During the studies, the discovered common cores were designed in our laboratory, and further translated to the synthesis of complex molecules via sequence of controlled, simple and atom economy reactions. The invented methodology provides simplified and fast access to a wide variety of important classes of biologically active and structurally interesting molecules on a biologically compatible tests scale. Molecules thus built, can now be tested in a broad range of biological assays (measuring primary activities, efficacy, selectivity and cellular toxicity) in a rapid and efficient manner. Offering conceptually new perspective, it became possible to generate advanced scaffolds that unite different groups of natural molecules and "launch" the necessary type of pharmacological activity. Once synthesised, each of the new products is subjected to a biological evaluation study, thus revealing its potential therapeutic activity. A positive result drive the selective synthesis of desired compound and its structural analogues (libraries) utilizing the simple synthetic techniques.

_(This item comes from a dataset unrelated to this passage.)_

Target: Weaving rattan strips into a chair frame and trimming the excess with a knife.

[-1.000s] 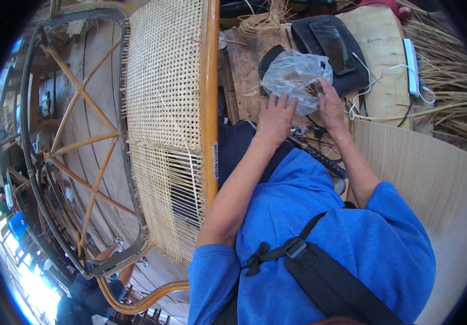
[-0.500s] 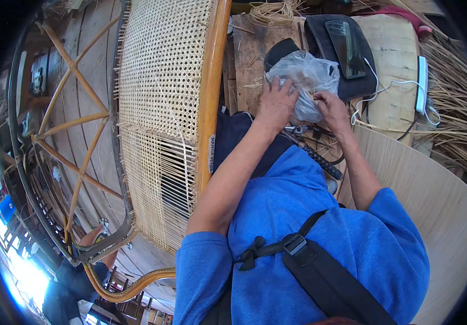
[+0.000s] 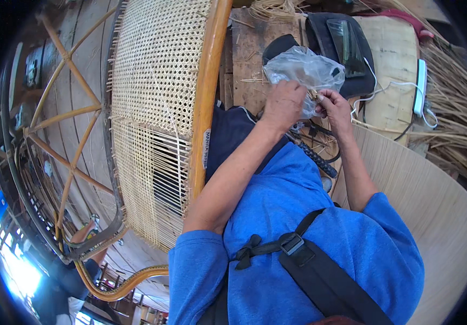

To understand the concepts and mechanisms which underlie the complexities of parallel synthesis of multiple targets via sequence of controlled, simple and atom economy reactions from a single common molecular unit. To provide simplified access to a wide variety of important classes of biologically active and structurally interesting molecules
To discover and identify novel active chemical compounds. To understand the ligand-host interactions by using both natural products and synthesis of bioactive natural products-like molecules.
Complete synthesis of cannabinoids and their unnatural analogues
We develop innovative and improved synthesis of a several common cannabinoids: THC, CBG, CBD, THCV, as well as a genuine derivatization of (-)-Δ9- THCV and CBG. We also create synthetic fusions between pharmacologically active market drugs and cannabinoid compounds aiming to discover a new synergetic activity of hybridized substances.